Проводник заиграл от злости скулами и схватился за кинжал. С большим нежеланием он пересказал фразу Зелимхану, и тот разразился гомерическим хохотом. Не переставая смеяться, он принялся о чем-то разглагольствовать. Толмач едва за ним поспевал:
— Хозяин ценит твое чувство юмора. Жаль, что им не обладают остальные пленники, которые после твоего выстрела разбежались, как куры, по окрестным кустам. Нам пришлось слишком долго их отлавливать. За это все они умрут, но удостоятся чести отправиться на небеса с именем Аллаха на устах. Этих «счастливцев» ждет легкая смерть: мы сбросим их в пропасть. Остальные, кто откажется славить Аллаха, проклянут тот день, когда появились на свет. Мы заживо их освежуем. А начнем с попа.

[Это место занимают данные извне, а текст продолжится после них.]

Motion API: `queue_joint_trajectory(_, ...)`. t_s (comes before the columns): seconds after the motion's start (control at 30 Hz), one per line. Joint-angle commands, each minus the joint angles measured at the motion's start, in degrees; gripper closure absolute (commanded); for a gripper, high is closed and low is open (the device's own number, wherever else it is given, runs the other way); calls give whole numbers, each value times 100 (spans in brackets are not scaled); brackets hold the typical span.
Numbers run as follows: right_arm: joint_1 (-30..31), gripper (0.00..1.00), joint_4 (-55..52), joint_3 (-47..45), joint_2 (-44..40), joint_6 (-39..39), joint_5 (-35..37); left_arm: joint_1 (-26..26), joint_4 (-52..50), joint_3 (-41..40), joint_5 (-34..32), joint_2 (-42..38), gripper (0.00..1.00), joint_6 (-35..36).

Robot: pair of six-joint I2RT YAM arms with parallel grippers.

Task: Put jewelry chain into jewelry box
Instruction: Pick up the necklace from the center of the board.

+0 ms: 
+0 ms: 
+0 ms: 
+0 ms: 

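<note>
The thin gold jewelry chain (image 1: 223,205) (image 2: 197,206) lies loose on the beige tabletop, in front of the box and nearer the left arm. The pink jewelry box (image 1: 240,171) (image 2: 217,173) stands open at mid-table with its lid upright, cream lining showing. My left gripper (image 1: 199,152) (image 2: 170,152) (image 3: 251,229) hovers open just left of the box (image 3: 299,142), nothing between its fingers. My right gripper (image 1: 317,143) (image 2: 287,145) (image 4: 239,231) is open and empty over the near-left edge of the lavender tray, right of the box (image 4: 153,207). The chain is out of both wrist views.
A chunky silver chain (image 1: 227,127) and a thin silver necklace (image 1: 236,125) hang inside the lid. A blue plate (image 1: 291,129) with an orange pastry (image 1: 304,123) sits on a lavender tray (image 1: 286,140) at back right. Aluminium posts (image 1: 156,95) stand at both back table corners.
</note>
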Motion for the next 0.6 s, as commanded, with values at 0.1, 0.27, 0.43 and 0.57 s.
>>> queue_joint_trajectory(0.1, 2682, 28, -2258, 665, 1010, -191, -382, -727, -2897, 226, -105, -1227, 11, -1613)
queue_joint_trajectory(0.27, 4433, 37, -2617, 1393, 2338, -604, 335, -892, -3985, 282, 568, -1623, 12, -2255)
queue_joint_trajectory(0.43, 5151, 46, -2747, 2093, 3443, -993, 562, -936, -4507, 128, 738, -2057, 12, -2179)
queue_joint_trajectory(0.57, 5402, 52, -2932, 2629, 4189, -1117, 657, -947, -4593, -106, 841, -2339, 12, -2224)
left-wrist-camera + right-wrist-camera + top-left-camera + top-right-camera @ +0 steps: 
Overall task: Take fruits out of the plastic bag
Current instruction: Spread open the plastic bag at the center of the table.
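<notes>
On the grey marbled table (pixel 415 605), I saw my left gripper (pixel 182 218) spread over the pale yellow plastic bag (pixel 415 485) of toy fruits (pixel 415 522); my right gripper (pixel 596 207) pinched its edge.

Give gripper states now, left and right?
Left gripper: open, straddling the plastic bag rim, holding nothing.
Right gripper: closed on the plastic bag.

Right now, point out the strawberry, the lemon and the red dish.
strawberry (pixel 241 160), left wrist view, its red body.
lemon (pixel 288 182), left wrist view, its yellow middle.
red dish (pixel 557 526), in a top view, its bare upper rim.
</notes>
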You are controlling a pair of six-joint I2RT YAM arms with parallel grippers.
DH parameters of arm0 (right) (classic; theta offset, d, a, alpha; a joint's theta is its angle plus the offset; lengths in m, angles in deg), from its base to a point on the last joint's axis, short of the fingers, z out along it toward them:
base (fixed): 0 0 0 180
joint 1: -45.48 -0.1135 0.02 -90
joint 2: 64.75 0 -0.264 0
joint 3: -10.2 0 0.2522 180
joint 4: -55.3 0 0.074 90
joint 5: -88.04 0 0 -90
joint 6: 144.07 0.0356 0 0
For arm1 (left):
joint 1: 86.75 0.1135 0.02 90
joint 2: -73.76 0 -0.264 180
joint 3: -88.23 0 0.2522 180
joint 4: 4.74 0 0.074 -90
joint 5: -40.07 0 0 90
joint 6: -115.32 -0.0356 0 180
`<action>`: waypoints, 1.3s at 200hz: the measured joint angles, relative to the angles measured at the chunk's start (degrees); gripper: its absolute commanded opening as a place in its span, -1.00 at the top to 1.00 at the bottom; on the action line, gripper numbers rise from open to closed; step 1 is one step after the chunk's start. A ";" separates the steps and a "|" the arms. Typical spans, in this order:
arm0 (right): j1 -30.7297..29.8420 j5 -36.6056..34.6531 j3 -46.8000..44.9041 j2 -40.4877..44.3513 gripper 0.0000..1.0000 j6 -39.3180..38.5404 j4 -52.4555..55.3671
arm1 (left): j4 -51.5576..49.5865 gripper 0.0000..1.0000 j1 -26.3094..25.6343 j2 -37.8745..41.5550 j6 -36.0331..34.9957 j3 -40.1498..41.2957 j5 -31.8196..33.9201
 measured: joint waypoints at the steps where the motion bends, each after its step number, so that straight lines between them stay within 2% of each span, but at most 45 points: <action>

Они ушли. Сколько длилось это томительное ожидание — определить трудно. Иногда казалось, что время совсем остановилось. Присяжный поверенный скрежетал зубами от собственной беспомощности и читал молитвы. Он просил Господа направить весь свой гнев лишь на него одного и остановить муки, которым нечестивцы подвергали диакона. Преподобный не кричал, нет. Превозмогая боль, он распевал канон великомученику святому апостолу Андрею Первозванному.
Вскоре палачам, видимо, прискучило издеваться над отцом Кириллом, и они бросили жертву с обрыва. За ним последовали остальные. Эхом прокатились по ущелью крики несчастных.
Ардашеву развязали руки и в сопровождении Шакура повели в неизвестном направлении. Отряд Зелимхана насчитывал всего восемь человек. Мешков со свитками нигде не было видно. Их исчезновение оставалось загадкой.
Переход был долгим. Дважды попадались посты горной стражи. Их обходили стороной. Тропа пролегала по узкой теснине, глубокой и темной. Местами она так сужалась, что ее ширина не превышала и двух саженей. Внизу шумела и пенилась река, разбрасывая мириады брызг и устраивая головокружительные водовороты. Попадались торчащие из-под земли каменные столбы с христианскими крестами и греческими надписями. На высокогорных лугах встречались пастушьи коши, около которых и делали остановки. Туземцы ели пресные лепешки, нарезали ломтиками соленый сыр и запивали речной водой. Зелимхан раздобрился и разрешил пленнику утолить жажду. Когда стало смеркаться, показался незнакомый аул.